Physicists watch quantum particles tunnel through solid barriers. Here's what they found.

Abstract image of quantum tunneling or space-time wormholes.
(Image credit: Shutterstock)

The quantum world is a pretty wild one, where the seemingly impossible happens all the time: Teensy objects separated by miles are tied to one another, and particles can even be in two places at once. But one of the most perplexing quantum superpowers is the movement of particles through seemingly impenetrable barriers.

Now, a team of physicists has devised a simple way to measure the duration of this bizarre phenomenon, called quantum tunneling. And they figured out how long the tunneling takes from start to finish — from the moment a particle enters the barrier, tunnels through and comes out the other side, they reported online July 22 in the journal Nature

Quantum tunneling is a phenomenon where an atom or a subatomic particle can appear on the opposite side of a barrier that should be impossible for the particle to penetrate.

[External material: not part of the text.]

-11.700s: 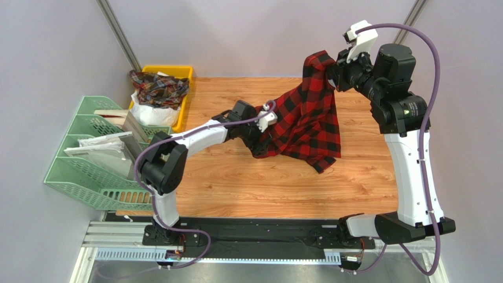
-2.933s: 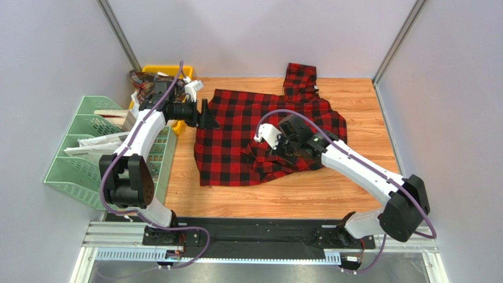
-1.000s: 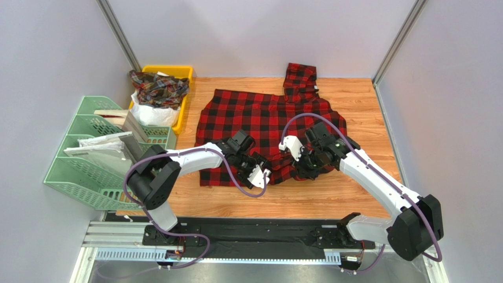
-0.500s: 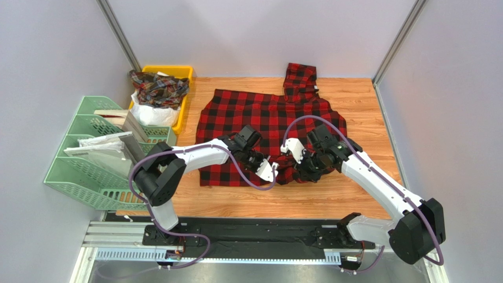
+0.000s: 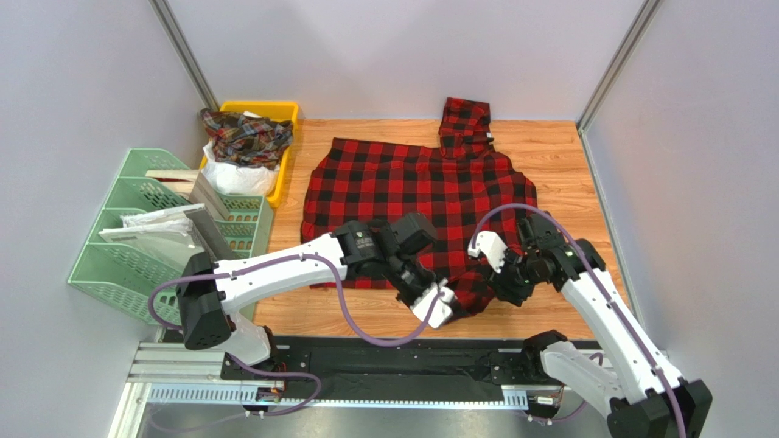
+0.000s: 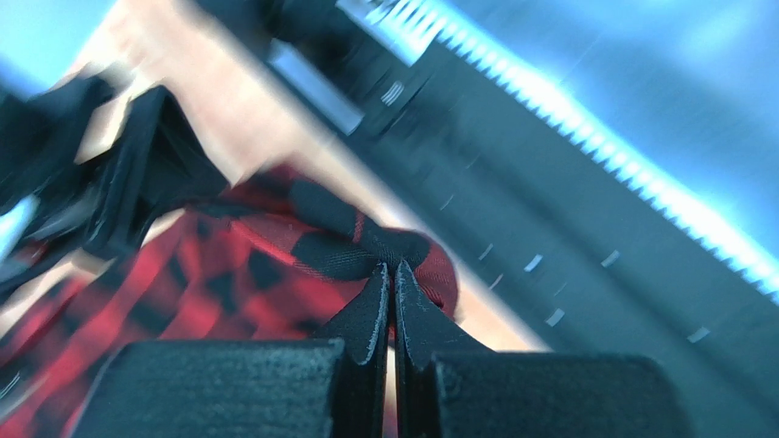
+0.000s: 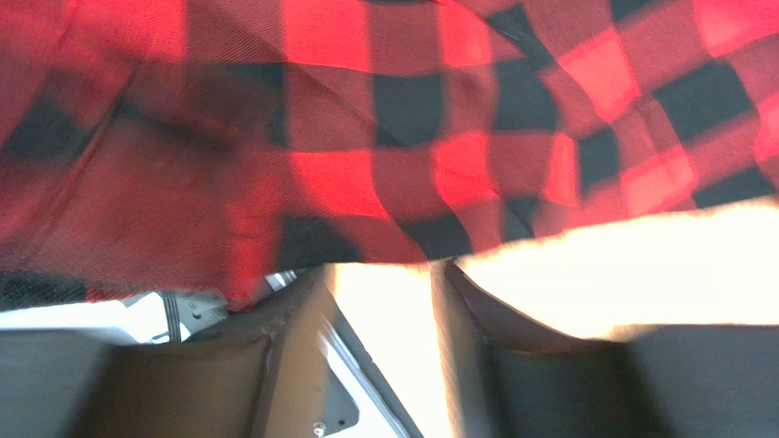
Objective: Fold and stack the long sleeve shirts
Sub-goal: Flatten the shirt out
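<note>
two shirts: 1 red-and-black shirt (image 5: 411, 182) is lying spread on the table (image 5: 558, 155), near hem sitting close to the front edge, 1 sleeve reaching the back wall. bare wood is showing to its right & a bit to its left. 1 darker plaid shirt (image 5: 245, 132) is sitting in the yellow bin (image 5: 285, 111). left arm (image 5: 283, 260) is stretching low along the front, right arm (image 5: 603, 310) is bending inward. left gripper (image 6: 391, 274) is pinching a hem fold, fingers pressed together. right gripper (image 7: 389, 272) is hanging by the hem w/ fingers spread, holding nothing.
</note>
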Tool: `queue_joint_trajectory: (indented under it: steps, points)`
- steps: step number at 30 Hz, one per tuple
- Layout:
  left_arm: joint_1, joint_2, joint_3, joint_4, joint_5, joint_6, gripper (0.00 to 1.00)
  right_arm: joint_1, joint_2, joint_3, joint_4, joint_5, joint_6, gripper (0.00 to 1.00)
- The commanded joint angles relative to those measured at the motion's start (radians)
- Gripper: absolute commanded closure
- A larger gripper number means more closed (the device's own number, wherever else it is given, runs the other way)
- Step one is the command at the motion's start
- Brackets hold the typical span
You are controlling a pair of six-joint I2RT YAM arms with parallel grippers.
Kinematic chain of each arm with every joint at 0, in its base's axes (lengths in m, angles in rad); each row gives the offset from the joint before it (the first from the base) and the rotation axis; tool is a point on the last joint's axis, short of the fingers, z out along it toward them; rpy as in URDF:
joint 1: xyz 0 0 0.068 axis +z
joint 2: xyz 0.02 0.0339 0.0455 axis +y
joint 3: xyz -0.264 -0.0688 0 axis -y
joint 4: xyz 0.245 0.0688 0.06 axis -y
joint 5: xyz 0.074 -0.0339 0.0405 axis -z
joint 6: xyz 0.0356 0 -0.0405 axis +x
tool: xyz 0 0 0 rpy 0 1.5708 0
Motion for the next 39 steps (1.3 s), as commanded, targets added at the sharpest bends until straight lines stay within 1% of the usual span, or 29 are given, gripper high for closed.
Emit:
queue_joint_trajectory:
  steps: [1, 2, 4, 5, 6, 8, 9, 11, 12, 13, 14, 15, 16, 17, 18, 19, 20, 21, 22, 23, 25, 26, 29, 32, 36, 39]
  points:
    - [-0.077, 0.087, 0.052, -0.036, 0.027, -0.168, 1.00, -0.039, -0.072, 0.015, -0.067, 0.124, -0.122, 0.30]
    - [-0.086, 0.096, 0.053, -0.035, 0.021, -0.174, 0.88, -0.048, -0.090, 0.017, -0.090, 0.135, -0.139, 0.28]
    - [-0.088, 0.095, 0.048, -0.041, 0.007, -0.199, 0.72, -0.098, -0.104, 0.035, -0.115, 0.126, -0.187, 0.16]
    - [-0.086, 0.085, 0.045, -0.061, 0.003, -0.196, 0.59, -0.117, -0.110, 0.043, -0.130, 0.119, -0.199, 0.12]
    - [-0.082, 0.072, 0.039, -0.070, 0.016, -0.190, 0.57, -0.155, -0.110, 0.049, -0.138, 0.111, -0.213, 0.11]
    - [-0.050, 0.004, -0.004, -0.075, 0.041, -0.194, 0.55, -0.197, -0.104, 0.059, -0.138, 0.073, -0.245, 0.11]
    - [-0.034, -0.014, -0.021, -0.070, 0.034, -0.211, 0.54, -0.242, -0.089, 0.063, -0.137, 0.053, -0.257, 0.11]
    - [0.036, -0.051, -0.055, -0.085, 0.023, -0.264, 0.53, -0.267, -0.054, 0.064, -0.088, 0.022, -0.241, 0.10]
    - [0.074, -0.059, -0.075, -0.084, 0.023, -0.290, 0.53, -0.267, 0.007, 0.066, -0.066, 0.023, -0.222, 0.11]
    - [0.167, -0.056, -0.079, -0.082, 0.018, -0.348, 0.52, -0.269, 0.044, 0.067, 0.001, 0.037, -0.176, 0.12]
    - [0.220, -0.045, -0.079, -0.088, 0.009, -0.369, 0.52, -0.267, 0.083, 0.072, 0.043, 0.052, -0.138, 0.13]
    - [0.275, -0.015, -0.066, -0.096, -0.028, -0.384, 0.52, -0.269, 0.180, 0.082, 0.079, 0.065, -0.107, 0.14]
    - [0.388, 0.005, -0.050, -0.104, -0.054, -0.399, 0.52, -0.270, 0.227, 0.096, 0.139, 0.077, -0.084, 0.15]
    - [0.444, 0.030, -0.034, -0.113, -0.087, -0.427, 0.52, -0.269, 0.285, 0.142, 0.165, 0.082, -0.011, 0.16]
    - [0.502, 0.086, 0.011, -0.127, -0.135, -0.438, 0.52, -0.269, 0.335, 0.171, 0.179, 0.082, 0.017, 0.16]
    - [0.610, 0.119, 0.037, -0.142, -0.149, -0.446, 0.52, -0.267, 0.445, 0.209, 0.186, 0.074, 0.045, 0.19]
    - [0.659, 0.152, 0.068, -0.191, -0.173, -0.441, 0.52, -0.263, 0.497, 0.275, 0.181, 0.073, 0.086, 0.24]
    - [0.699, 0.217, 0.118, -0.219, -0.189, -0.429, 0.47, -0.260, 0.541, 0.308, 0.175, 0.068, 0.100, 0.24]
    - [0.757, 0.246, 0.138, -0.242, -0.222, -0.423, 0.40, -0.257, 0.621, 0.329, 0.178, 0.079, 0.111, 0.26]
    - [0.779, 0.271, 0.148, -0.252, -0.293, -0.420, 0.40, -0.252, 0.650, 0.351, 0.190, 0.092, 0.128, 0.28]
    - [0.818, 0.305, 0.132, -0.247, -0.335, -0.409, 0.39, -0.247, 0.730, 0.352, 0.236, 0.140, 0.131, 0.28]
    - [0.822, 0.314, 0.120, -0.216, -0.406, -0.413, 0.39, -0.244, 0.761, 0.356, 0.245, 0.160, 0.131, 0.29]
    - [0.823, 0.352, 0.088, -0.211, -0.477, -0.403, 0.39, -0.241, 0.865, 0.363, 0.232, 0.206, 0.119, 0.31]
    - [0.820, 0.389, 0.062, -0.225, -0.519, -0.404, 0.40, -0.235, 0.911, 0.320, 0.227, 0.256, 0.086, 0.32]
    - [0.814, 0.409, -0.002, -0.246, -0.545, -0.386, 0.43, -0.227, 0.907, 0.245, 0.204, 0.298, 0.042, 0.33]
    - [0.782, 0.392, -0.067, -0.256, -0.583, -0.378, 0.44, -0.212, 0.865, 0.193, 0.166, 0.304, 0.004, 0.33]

It's as if you were walking and encountered a 10-foot-tall (3 meters) wall extending as far as the eye can see. Without a ladder or Spider-man climbing skills, the wall would make it impossible for you to continue. 

Related: The 18 biggest unsolved mysteries in physics

However, in the quantum world, it is rare, but possible, for an atom or electron to simply "appear" on the other side, as if a tunnel had been dug through the wall. "Quantum tunneling is one of the most puzzling of quantum phenomena," said study co-author Aephraim Steinberg, co-director of the Quantum Information Science Program at Canadian Institute for Advanced Research. "And it is fantastic that we're now able to actually study it in this way."

Quantum tunneling is not new to physicists. It forms the basis of many modern technologies such as electronic chips, called tunnel diodes, which allow for the movement of electricity through a circuit in one direction but not the other. Scanning tunneling microscopes (STM) also use tunneling to literally show individual atoms on the surface of a solid. Shortly after the first STM was invented, researchers at IBM reported using the device to spell out the letters IBM using 35 xenon atoms on a nickel substrate.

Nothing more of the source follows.